HPS retrofit lamps require about three to four minutes until they reach full brilliancy, a little less time required compared to a mercury or metal halide lamp. Upon starting the arc tube emits a rather strong red glow, characteristic of the neon utilized as a starting gas. As the warm up continues, the arc tube turns to a bright blue and then to a yellowish color, similar to that of a low-pressure sodium source. As lamp temperature and pressure increase within the arc tube the light emitted gradually attains full brightness with the color appearance of a standard high-pressure sodium lamp.

HPS retrofit lamps are manufactured with a hard glass envelope in both the bulged tubular and elliptical bulb shapes, identical to those employed with mercury lamps.
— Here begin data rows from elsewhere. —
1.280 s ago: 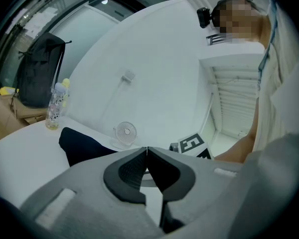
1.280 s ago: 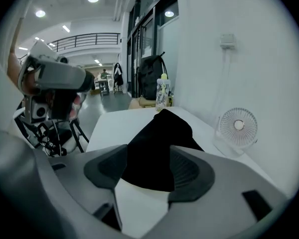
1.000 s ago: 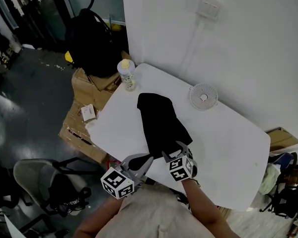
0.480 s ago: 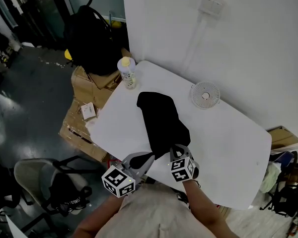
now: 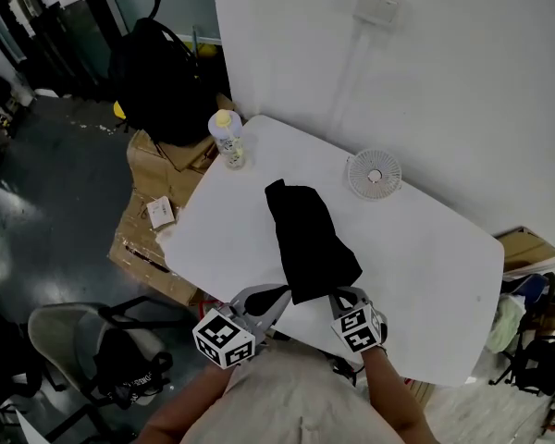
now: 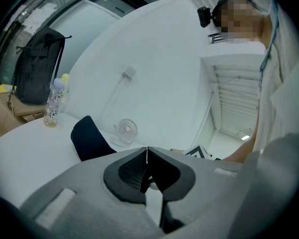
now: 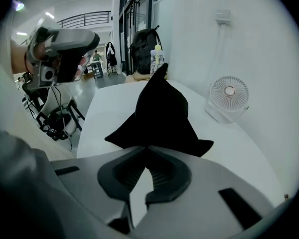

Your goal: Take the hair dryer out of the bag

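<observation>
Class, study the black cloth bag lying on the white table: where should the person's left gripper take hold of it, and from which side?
Probably its near left corner, coming in low from the white table's near edge. The black cloth bag lies flat with its flared end toward the person, the right gripper pinches that hem's middle, and the left gripper, shut and empty, sits beside it.

Open table (image 5: 435, 266) right of bag (image 5: 310, 246), a narrower strip on its left. At the back, blocked by fan (image 5: 374, 174) (just before the wall (image 5: 462, 81)) and, at the far left corner, bottle (image 5: 227, 137). Passable between fan and bag.
</observation>
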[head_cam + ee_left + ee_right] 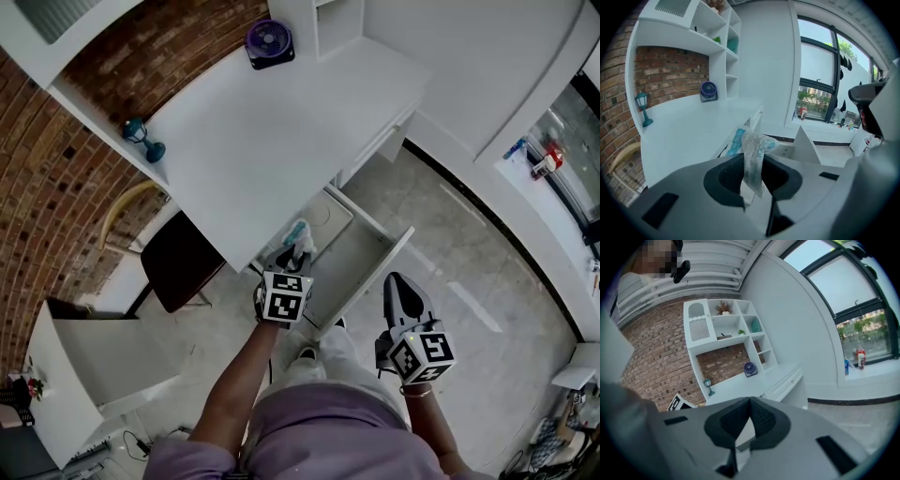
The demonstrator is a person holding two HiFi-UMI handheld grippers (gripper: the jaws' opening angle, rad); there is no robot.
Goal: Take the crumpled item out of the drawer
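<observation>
The crumpled item (297,234) is a clear and blue plastic wrapper. My left gripper (292,255) is shut on its lower end and holds it above the open white drawer (375,272), close to the desk's front edge. In the left gripper view the crumpled item (752,150) stands up from between the dark pads (729,176) of the left gripper (752,168). My right gripper (396,281) hangs to the right of the drawer, over the floor. In its own view the right gripper (749,404) has its tips touching, with nothing between them.
The white desk (262,131) carries a purple fan (269,42) at the back and a teal lamp (143,139) at its left edge. A dark chair (178,258) stands left of the drawer. A brick wall and white shelves (726,326) rise behind the desk.
</observation>
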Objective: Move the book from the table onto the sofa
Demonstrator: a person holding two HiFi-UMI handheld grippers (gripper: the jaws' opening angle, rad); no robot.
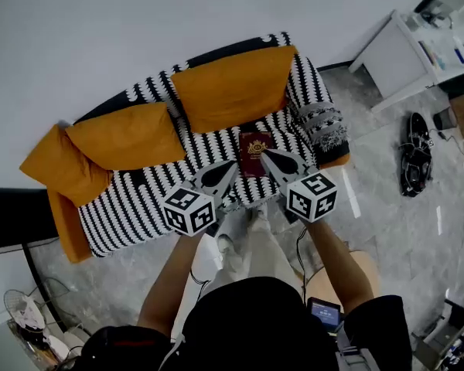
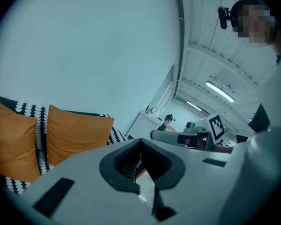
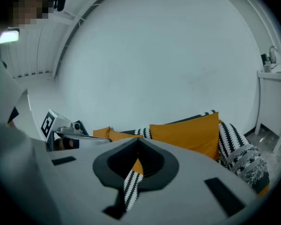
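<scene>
A: Book [image 1: 255, 151] is on the sofa [image 1: 131, 203], flat on the striped seat, just in front of the big orange cushion [image 1: 232, 87]!

B: Which way does it lie?

A: Long axis runs from the seat's front edge to the backrest, dark red cover up. There's a gold crest, but the lettering is too small to read.

B: And the claws?

A: Left gripper [image 1: 233, 164] pinched together, empty. Right gripper [image 1: 264, 154] the same. Both tips hover either side of the book's near end.
</scene>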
They are also very similar in construction to high-pressure sodium and mercury lamps and can be operated in any position.

These lamps have been available since about 1975 and owing to their much higher cost compared to mercury lamps, they only occasionally served in streetlighting applications through the years. As mercury luminaries became older and high-pressure sodium lamps and their luminaries became less expensive through the 1980s, it became more economically feasible to convert the luminarie instead of just the lamp.

Typical wattages for HPS retrofit lamps are 150, 215, 360 and 750, replacing 175, 250, 400 and 1,000 watt mercury lamps, respectively. Their estimated life is about 12,000 to 13,000 hours, except for the 360-watt size, which has a life expectancy of 24,000 hours.